- Your goal: Copy out exactly the lines that begin with the one containing "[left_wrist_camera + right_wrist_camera" and continue until the last line of the material.

┌──

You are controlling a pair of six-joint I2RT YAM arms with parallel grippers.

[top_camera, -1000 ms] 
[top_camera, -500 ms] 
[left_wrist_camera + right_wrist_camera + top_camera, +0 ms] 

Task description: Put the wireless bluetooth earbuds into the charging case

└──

- The completed task:
[left_wrist_camera + right_wrist_camera + top_camera, +0 ms] 

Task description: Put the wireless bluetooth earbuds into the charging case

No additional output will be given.